#how much does hospice care cost
Frequently Asked Questions
Hospice care is for people with a life-limiting illness who want comfort care rather than curative treatment. A physician must certify that the person’s life expectancy is six months or less, but that time frame is flexible. Services can be extended beyond six months. Some people go on and off hospice care as their conditions change. Some people “graduate” from hospice because they get better.
It is time to consider hospice care when one or more of these circumstances apply: loss of function or physical decline; increase in hospitalizations; dependence in most activities of daily living; multiple diseases or conditions; increase in emergency room visits, and continuing weight loss.
In addition, each disease has its own criteria indicating hospice eligibility. For example, dementia or Alzheimer’s disease is a terminal illness that can run its course over a decade. Hospice eligibility occurs when the person with dementia exhibits one or more of the following: unable to walk without assistance, incontinence, speech limited to a few words, difficulty swallowing or eating, and continuing weight loss.
Anyone can contact Hospice of the Valley for help to decide whether hospice care is appropriate. Click here to contact us.
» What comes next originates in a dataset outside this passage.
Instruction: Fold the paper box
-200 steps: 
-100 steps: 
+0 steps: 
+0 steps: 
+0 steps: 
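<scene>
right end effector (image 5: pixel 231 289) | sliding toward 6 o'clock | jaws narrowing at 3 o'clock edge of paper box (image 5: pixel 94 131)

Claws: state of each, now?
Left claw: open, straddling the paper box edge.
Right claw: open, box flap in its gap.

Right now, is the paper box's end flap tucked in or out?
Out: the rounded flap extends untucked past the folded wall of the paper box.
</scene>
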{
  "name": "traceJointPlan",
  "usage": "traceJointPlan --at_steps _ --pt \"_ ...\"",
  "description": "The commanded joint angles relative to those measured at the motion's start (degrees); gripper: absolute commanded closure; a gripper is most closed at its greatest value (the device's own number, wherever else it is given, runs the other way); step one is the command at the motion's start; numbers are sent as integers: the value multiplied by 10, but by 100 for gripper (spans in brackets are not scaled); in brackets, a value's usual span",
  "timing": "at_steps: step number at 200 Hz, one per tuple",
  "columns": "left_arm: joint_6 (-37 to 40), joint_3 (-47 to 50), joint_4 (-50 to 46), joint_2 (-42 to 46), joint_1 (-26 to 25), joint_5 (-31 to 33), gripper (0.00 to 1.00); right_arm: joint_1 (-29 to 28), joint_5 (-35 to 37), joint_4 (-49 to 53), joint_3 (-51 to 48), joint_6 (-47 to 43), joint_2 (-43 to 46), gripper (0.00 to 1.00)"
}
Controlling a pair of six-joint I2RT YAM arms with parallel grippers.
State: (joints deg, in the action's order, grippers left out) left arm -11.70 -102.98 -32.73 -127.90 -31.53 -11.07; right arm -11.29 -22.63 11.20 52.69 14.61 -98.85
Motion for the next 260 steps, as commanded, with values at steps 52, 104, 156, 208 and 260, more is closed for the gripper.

We provide services to those who:
- Have a life-limiting illness, as confirmed by a physician.
- Agree that hospice care is appropriate.
- Reside in or near Maricopa County or Pinal County (including winter visitors).
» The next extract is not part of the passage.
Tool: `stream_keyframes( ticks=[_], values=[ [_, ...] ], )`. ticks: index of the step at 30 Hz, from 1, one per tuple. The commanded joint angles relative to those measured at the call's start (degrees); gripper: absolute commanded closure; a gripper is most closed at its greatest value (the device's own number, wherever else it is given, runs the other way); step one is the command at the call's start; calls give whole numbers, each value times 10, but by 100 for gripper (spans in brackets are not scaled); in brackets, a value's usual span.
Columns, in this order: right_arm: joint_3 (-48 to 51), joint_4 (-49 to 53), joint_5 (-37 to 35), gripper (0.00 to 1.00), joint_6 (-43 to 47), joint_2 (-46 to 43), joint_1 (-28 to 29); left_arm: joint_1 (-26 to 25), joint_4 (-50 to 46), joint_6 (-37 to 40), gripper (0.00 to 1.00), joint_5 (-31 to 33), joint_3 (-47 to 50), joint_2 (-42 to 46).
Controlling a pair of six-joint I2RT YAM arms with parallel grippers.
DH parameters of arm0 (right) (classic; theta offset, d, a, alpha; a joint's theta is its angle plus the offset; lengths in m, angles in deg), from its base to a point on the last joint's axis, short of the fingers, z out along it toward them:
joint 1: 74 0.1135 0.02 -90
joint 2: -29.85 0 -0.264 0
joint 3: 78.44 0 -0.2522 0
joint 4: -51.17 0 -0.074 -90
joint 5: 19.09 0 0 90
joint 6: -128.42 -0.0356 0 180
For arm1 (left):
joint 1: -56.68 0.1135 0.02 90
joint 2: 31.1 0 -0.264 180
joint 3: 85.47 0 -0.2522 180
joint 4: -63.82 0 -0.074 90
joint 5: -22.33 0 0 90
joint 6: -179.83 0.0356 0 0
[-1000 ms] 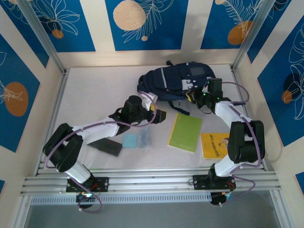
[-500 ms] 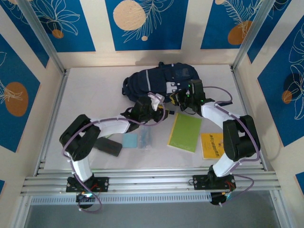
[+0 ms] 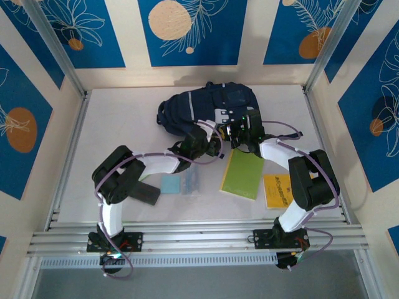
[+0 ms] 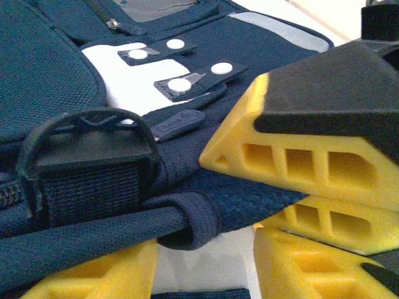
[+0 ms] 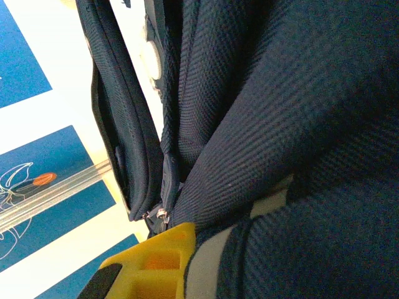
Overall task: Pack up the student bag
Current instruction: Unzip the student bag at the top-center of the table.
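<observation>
Student bag [image 3: 206,103], a large dark navy fabric backpack with thin white stripes, lies at the far centre of the white table [image 3: 118,124], near edge toward the arms. Both end effectors sit at that near edge, just beside each other. Right end effector [image 3: 235,132] is clenched on the bag: the left wrist view shows its yellow fingers [image 4: 293,162] pinching a fold of navy fabric, and the right wrist view has bag cloth pressed against one finger [image 5: 153,261]. Left end effector [image 3: 211,146] is nosed in just left of it. Its own yellow fingers [image 4: 93,277] stand apart with a rolled navy strap [image 4: 112,233] lying across them; can't tell whether that is gripped. Green rectangular notebook [image 3: 243,174] lies just nearer than the bag, with a yellow book [image 3: 278,190] to its right.
</observation>
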Motion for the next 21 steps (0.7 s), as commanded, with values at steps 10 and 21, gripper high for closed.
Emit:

Hospice care is an established part of the healthcare system. Services are covered by Medicare, most insurance plans, and some AHCCCS plans (the Arizona Health Care Cost Containment System, which pays for health care for low-income people). Hospice of the Valley, a not-for-profit agency, provides the same high quality of care to everyone regardless of insurance or financial means.
Those who elect to use the Medicare Hospice Benefit for their serious illness choose “the hospice plan of care,” which means they are no longer seeking aggressive treatments to cure their illness. However, Hospice of the Valley will pay for many valuable treatments that provide comfort and care, including radiation therapy, limited chemotherapy, intravenous fluids and antibiotics, intravenous or stomach tube feedings, and specialized pain management technologies.
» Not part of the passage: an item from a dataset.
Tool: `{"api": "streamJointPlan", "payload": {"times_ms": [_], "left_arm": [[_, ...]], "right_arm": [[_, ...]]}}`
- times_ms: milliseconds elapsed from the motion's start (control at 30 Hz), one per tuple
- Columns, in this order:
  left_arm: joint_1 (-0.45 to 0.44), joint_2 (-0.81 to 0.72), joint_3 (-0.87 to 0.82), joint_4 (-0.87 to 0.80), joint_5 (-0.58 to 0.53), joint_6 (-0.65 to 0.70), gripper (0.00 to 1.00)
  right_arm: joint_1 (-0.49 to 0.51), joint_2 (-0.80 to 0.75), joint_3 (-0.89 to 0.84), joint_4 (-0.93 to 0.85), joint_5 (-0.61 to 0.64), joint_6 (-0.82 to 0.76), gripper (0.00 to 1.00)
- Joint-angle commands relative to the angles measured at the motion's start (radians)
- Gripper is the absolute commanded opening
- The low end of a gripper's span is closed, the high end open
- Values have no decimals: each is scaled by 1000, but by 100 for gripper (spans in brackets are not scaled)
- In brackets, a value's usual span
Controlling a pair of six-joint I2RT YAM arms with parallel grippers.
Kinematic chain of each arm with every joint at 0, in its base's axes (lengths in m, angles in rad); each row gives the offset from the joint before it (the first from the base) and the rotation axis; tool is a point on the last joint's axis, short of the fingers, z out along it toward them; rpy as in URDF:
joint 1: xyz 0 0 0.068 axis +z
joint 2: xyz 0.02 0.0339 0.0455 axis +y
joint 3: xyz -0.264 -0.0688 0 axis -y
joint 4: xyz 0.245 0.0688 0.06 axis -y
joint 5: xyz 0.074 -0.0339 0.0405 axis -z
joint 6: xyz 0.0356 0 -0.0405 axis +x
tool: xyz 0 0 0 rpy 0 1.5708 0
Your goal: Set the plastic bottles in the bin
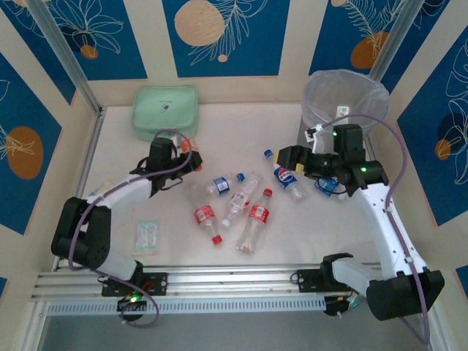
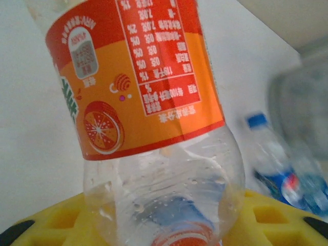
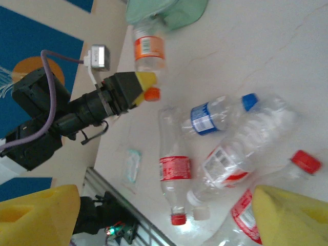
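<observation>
**Left tool [image 3: 145, 84] clenched on the orange-labelled bottle [image 2: 148, 102] near its cap; right tool [image 1: 284, 156] released over loose bottles [image 1: 241, 201].**
Hazard: the bin [image 1: 344, 99] stands far right. The end-held bottle may pivot or slip in transit, or the arms may collide.

The bin [image 1: 344, 102] stands at the table's [image 1: 307, 241] far right corner, the pouch [image 1: 165, 110] at far left; bottles [image 1: 257, 212] lie clustered mid-table between the arms; one bottle [image 2: 143, 77] sits in the left gripper [image 3: 146, 82], just before the pouch; a packet [image 1: 147, 235] lies near left.
</observation>
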Motion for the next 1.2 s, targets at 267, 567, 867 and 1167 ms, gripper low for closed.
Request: {"api": "streamJointPlan", "payload": {"times_ms": [267,567,867,1167], "left_arm": [[-250,-52,-37,176,200,-3,34],[-326,-8,23,240,278,-1,31],[-384,17,40,251,296,19,28],[-395,66,46,259,292,36,31]], "right_arm": [[138,158,-51,247,-35,95,83],[140,226,-87,328,-58,140,86],[142,273,-128,400,-56,173,77],[151,288,-154,377,-27,156,59]]}}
If the patient has chosen the Medicare Hospice Benefit, and then has an illness that is not related to the “terminal” diagnosis, traditional Medicare will pay for that treatment. For example, if a patient with lung cancer falls and breaks his hip, he will get surgery for the fractured hip through traditional Medicare. If a patient on hospice chooses aggressive treatment such as cardiopulmonary resuscitation (CPR) or brain surgery, they are free to sign off their Medicare Hospice Benefit and return to their traditional Medicare insurance while pursuing a cure.
The Hospice Medicare Benefit covers all services related to the terminal diagnosis: medical and nursing care, social services and counseling, chaplain services, certified nursing assistants for personal care in the home, medications delivered to the home, medical equipment and supplies, and care in specialized inpatient hospice homes for acute symptom management. If the patient is taking medications for an unrelated diagnosis (for example, if the patient is on hospice for lung disease but also has an unrelated thyroid condition), the patient and/or their usual insurance will pay for those medications.
The Hospice Medicare Benefit covers room, board, and all care in a hospice palliative care unit or inpatient hospice home – a short-stay facility staffed by Hospice of the Valley for patients with acute symptoms such as pain, nausea or shortness of breath. The Hospice Medicare Benefit does not cover room and board in a group home, assisted living facility, or nursing home under most circumstances, except for brief nursing home stays of a few days for acute symptom management.
For more information, view the U.S. Government Web site: www.medicare.gov or call the Medicare Customer Representative: 1.800.633.4227.
Hospice services are covered by Medicare, most insurance plans and some AHCCCS plans (Arizona’s healthcare plan for the poor). Because Hospice of the Valley is not-for-profit, no one is ever denied care because of financial need.